-- Task objective --
Please determine the number of lines in the material below that contain the word "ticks", and state it alone.

(Beginning of Material to process)

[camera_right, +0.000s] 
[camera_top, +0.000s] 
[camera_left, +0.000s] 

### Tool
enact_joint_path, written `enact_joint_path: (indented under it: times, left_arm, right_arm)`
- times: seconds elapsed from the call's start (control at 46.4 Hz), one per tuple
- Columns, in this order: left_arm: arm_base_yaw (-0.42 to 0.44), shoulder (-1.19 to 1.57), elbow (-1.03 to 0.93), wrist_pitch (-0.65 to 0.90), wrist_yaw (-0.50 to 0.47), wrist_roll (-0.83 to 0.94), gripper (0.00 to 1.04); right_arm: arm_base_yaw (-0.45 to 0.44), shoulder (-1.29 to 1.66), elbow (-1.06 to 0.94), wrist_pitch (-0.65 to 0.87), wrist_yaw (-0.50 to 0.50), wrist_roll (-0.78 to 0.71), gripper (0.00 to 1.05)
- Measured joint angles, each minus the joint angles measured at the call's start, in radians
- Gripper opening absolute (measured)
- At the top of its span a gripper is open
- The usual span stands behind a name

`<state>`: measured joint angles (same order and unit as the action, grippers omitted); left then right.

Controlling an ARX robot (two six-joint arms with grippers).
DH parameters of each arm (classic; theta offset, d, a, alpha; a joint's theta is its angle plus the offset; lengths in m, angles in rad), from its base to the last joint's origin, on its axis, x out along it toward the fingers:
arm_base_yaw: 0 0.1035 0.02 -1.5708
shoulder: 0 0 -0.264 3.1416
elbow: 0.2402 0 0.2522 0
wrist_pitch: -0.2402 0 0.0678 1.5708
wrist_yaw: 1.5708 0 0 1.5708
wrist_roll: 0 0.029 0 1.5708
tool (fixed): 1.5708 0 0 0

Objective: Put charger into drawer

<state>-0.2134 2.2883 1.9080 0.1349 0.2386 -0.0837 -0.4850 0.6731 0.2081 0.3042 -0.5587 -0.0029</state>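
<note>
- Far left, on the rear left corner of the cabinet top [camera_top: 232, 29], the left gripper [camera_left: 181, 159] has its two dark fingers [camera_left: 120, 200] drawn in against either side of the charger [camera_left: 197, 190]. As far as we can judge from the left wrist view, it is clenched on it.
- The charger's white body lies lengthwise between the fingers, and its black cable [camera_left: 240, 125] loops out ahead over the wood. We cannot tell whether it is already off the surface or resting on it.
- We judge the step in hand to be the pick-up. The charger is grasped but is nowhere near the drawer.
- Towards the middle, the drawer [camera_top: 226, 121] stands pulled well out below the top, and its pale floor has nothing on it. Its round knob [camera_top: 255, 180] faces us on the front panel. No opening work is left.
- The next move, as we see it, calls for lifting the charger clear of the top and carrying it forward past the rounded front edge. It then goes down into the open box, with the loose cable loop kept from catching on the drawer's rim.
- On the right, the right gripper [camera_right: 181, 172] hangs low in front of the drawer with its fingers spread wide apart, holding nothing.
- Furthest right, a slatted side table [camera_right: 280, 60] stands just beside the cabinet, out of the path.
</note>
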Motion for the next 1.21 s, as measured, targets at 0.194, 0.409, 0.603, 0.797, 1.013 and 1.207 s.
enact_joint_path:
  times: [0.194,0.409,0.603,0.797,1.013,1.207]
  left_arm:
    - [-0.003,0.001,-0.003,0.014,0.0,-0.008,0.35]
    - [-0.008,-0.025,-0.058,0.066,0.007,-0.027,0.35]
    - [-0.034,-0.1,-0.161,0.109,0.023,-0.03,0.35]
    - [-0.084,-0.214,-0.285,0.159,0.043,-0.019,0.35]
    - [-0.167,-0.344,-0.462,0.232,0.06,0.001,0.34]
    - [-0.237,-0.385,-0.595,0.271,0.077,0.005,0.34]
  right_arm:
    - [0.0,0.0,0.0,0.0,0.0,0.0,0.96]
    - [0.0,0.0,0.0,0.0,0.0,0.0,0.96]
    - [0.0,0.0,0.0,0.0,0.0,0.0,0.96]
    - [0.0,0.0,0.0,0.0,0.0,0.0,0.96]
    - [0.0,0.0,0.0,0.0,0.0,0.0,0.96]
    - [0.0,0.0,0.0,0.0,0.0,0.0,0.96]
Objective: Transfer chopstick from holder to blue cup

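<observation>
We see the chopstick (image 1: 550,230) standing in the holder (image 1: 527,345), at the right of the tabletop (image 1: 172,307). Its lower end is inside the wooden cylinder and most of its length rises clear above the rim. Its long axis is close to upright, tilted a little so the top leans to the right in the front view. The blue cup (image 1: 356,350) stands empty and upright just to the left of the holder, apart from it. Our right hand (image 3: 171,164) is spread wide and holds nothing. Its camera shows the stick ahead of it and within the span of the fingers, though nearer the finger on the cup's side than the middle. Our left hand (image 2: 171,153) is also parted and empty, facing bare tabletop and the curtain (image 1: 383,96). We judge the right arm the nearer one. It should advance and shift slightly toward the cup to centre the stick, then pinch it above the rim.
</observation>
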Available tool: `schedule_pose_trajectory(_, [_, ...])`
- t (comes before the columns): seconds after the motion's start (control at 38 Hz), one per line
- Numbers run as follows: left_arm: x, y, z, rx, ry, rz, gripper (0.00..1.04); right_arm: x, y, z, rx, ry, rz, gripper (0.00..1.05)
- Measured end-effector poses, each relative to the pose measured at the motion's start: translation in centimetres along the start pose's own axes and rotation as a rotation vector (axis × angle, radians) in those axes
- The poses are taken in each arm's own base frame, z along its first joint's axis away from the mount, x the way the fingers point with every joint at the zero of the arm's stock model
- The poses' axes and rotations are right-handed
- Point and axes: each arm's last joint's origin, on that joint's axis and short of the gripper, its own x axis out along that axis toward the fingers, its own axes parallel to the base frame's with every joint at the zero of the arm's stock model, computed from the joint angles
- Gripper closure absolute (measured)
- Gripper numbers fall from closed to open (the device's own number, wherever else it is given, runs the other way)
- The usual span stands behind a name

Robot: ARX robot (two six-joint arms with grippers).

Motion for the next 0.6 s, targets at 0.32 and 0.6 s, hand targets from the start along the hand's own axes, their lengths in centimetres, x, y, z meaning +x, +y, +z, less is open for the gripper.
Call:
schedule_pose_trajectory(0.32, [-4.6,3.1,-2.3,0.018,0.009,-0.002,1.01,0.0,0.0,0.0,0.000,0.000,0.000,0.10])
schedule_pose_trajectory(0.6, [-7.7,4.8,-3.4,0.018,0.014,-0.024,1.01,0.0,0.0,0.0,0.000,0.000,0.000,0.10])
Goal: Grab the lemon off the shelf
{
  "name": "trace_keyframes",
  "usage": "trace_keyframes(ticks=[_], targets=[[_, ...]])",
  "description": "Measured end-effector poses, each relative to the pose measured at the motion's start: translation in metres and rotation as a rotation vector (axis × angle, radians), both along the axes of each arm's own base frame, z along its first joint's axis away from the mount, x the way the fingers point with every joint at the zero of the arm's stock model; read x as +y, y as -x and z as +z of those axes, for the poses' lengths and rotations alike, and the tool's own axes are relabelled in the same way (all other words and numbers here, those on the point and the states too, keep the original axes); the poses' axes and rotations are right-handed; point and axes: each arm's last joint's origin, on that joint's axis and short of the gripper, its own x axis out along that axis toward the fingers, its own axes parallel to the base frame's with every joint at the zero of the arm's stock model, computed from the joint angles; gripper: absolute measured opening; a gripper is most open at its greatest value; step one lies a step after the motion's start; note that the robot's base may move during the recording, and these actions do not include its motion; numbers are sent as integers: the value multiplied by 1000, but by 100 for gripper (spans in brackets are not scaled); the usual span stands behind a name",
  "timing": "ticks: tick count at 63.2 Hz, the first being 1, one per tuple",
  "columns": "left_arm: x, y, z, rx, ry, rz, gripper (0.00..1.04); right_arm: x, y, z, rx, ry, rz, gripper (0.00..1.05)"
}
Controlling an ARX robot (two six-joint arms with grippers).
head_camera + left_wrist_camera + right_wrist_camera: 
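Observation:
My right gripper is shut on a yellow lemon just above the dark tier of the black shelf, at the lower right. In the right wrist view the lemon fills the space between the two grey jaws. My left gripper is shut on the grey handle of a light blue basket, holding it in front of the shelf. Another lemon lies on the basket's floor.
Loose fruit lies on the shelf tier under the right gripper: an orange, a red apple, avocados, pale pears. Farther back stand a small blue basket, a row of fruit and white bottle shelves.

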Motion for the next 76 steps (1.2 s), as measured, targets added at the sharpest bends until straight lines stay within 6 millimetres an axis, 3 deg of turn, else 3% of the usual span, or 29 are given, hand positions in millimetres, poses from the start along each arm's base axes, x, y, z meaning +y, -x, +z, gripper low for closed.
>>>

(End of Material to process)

-- Task output --
2